The question is, can innovation support a balance between differentiation and standardization?
In short, yes. However, the sheer choice in the market and the idea of maintaining multiple vendor relationships and integrations is creating a drag, taking already scarce resources away from delivering investment returns and risk management. In fact, the wealth of fintech start-ups and scaleups available, makes it actually quite difficult to really understand the difference between those that sell fiction and those that really generate value.
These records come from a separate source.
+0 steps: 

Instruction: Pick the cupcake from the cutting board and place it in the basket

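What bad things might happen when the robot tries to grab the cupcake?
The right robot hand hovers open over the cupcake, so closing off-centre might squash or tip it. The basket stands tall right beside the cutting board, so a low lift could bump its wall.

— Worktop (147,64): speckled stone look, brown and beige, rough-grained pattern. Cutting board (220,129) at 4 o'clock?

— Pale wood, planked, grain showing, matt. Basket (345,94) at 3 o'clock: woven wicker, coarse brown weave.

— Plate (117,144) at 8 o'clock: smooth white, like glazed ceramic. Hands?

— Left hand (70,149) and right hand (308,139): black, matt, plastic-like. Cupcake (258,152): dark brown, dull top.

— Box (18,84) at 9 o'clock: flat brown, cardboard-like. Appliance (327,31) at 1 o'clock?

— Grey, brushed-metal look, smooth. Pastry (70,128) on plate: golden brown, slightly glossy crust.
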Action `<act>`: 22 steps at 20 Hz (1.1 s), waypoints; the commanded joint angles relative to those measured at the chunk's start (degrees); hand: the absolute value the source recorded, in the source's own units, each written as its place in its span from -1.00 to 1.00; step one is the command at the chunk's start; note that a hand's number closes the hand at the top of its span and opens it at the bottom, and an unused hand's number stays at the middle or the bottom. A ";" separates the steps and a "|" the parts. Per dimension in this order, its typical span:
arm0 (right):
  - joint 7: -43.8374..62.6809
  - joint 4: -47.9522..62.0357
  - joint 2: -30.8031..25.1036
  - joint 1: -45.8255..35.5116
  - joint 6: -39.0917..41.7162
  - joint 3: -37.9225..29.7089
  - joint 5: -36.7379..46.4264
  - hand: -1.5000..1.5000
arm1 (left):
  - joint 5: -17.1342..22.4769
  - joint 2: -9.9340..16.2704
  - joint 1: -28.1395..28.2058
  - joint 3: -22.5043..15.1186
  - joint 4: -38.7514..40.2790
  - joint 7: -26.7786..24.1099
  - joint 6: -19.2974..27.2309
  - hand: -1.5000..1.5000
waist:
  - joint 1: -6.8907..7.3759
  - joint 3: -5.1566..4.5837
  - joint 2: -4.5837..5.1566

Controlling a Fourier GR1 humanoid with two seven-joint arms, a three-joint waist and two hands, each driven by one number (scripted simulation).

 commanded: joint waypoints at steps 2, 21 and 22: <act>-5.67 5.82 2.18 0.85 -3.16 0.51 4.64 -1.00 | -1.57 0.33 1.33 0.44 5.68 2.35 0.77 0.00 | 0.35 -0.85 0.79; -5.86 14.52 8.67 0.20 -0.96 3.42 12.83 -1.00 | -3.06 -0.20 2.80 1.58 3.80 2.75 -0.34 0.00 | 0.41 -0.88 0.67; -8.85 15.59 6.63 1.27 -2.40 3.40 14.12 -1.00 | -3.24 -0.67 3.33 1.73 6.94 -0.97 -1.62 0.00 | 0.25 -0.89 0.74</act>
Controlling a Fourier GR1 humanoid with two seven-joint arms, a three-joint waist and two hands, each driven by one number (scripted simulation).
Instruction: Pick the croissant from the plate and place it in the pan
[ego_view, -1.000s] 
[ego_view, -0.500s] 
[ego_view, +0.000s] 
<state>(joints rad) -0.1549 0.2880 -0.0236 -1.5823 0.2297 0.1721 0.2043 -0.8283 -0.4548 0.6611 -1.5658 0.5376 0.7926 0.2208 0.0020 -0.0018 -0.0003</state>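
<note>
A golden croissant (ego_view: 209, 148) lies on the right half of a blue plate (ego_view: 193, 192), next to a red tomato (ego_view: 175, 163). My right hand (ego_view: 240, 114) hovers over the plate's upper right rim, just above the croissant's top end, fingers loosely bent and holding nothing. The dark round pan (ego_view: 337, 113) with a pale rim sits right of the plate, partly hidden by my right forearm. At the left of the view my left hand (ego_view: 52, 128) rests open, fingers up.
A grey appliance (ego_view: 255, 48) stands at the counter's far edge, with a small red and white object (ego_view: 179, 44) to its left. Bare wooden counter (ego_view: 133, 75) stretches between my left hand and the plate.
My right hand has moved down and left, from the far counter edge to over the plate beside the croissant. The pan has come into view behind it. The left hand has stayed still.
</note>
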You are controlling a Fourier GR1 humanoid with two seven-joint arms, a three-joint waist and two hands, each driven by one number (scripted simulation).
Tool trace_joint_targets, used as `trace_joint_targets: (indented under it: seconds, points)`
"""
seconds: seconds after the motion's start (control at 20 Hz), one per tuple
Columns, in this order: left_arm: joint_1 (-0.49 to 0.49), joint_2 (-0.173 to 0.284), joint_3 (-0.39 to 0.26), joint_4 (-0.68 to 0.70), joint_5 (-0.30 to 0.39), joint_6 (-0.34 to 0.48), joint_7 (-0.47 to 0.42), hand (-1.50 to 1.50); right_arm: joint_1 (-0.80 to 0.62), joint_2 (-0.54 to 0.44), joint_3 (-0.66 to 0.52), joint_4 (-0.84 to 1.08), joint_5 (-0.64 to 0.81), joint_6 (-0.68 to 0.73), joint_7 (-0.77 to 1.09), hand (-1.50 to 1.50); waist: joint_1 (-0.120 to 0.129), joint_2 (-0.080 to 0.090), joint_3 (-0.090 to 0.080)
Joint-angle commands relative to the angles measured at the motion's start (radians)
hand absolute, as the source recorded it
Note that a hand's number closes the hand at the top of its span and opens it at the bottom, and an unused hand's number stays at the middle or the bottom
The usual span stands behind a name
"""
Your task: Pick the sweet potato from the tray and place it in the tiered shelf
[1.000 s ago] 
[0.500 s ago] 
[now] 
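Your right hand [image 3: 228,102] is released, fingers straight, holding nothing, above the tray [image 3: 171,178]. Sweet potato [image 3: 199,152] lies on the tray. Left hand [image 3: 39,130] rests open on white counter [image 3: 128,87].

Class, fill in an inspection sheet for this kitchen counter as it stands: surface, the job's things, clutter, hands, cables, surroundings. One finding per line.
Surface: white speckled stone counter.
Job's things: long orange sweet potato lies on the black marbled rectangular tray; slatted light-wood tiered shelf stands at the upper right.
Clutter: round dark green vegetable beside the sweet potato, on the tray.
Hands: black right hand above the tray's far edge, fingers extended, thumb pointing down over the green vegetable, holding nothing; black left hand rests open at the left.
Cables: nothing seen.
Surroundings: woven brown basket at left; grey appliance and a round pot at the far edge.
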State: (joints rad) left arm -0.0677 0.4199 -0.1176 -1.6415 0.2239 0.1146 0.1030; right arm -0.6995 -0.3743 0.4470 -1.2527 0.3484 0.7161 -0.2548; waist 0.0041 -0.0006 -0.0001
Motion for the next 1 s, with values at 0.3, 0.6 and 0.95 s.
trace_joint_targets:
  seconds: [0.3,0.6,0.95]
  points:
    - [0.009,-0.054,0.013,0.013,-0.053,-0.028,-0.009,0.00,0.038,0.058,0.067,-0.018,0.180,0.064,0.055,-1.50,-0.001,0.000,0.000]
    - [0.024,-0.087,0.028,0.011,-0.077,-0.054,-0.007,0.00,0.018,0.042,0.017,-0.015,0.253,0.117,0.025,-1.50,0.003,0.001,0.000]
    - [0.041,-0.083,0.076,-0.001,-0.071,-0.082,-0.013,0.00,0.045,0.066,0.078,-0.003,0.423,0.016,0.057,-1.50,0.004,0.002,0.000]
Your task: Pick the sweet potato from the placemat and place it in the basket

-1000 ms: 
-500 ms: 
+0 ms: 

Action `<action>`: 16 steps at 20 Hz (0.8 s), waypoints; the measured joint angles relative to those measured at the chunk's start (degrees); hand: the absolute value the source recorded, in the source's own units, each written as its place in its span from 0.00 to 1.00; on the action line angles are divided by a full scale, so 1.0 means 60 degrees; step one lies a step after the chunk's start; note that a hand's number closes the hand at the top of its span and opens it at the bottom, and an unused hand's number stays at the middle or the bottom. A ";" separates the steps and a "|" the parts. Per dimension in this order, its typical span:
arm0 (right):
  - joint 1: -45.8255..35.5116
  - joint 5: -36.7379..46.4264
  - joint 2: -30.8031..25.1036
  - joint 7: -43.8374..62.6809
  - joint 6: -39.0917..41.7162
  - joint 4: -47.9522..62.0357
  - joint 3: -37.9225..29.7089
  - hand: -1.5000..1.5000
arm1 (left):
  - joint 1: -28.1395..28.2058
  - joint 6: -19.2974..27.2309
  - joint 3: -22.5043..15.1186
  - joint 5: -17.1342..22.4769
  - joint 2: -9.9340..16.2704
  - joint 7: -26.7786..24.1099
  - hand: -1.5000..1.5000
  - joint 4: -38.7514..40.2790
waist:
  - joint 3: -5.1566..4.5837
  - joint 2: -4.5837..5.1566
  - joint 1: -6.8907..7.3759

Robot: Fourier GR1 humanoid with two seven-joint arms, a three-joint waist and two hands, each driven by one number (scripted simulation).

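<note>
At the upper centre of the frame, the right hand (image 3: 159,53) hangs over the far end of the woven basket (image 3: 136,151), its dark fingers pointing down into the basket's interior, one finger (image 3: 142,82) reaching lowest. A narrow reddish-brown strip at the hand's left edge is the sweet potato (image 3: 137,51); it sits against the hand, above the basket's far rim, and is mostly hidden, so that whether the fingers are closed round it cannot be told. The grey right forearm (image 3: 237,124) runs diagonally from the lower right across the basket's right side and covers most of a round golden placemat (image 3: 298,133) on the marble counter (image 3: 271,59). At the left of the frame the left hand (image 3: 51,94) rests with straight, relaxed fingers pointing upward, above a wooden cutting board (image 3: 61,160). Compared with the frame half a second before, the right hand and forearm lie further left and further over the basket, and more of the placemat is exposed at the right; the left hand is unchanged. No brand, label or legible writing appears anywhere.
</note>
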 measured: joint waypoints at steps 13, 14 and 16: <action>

No longer a question of buy vs. build
In true fashion, many firms have taken the age-old approach of either buying or building their own innovation projects. The aim as always, is to perfect the data they see alongside their peers, to create competitive insights that give them an edge. This is particularly the case for portfolio construction and optimization, as well as ESG data and research, which were highlighted in a recent global SimCorp poll, as the top two investment areas that could benefit from innovation.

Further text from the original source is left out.